*EXERCISE DETAILS*
Without omission or alteration, write out all of the data.
___ DATASET CONTENT
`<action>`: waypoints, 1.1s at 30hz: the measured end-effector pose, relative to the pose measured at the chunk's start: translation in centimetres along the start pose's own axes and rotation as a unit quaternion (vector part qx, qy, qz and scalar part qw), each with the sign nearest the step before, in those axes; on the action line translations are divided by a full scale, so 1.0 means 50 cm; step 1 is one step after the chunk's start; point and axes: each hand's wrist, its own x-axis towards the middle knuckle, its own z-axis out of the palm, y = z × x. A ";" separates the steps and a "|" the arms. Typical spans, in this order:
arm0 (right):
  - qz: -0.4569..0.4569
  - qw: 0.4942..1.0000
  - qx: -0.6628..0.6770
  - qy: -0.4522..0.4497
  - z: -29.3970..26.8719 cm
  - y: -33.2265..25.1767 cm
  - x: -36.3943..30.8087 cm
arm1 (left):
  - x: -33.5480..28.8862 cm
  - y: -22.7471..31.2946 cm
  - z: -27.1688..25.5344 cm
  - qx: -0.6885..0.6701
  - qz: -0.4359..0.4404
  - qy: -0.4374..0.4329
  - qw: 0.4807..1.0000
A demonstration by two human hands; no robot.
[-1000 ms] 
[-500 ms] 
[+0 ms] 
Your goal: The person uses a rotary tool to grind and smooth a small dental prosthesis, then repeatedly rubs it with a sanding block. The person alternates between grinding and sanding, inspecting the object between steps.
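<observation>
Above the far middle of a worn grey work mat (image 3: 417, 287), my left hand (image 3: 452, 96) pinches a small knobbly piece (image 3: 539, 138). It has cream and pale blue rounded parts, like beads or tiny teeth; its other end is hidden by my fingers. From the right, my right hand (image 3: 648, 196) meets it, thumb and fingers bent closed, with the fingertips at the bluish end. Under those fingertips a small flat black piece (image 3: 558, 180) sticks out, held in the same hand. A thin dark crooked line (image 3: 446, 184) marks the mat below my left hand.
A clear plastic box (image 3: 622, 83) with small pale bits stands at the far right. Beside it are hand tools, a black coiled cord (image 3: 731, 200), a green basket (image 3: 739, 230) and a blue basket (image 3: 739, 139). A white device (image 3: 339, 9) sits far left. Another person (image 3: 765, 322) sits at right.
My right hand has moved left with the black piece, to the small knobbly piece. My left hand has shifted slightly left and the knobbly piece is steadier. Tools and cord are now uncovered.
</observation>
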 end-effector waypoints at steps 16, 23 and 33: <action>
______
*RESPONSE AREA*
`<action>`: waypoints, 1.1s at 30hz: the measured end-effector pose, relative to the pose measured at the chunk's start: translation in centimetres along the start pose's own axes and rotation as a unit quaternion (vector part qx, qy, qz and scalar part qw), each with the sign nearest the step before, in those axes; on the action line translations are divided by a full scale, so 1.0 means 50 cm; step 1 is one step after the chunk's start; point and axes: each hand's wrist, its own x-axis towards the middle knuckle, its own z-axis out of the palm, y = z × x. A ";" separates the steps and a "|" the arms. Typical spans, in this order:
arm0 (right):
  - qz: -0.4569..0.4569
  - qw: 0.4942..1.0000
  - qx: -0.6628..0.6770
  - qy: -0.4522..0.4497
  - z: -29.3970..26.8719 cm
  - y: -33.2265..25.1767 cm
  - x: -36.3943..30.8087 cm
arm1 (left):
  - x: -33.5480..28.8862 cm
  - y: -22.7471..31.2946 cm
  - z: -27.1688..25.5344 cm
  - qx: -0.6885..0.6701
  - qz: -0.4359..0.4404
  - qy: -0.4374..0.4329
  - qw: 0.4807..1.0000
A demonstration by two human hands; no robot.
[-1000 ms] 
[-500 ms] 
[+0 ms] 
Your goal: The person uses a rotary tool to grind and smooth a small dental prosthesis, then repeatedly rubs it with a sanding block. The person alternates between grinding and sanding, inspecting the object between steps.
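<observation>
Above the far middle of a worn grey work mat (image 3: 417, 287), my left hand (image 3: 452, 96) pinches a small knobbly piece (image 3: 539, 138). It has cream and pale blue rounded parts, like beads or tiny teeth; its other end is hidden by my fingers. From the right, my right hand (image 3: 648, 196) meets it, thumb and fingers bent closed, with the fingertips at the bluish end. Under those fingertips a small flat black piece (image 3: 558, 180) sticks out, held in the same hand. A thin dark crooked line (image 3: 446, 184) marks the mat below my left hand.
A clear plastic box (image 3: 622, 83) with small pale bits stands at the far right. Beside it are hand tools, a black coiled cord (image 3: 731, 200), a green basket (image 3: 739, 230) and a blue basket (image 3: 739, 139). A white device (image 3: 339, 9) sits far left. Another person (image 3: 765, 322) sits at right.
My right hand has moved left with the black piece, to the small knobbly piece. My left hand has shifted slightly left and the knobbly piece is steadier. Tools and cord are now uncovered.
</observation>
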 end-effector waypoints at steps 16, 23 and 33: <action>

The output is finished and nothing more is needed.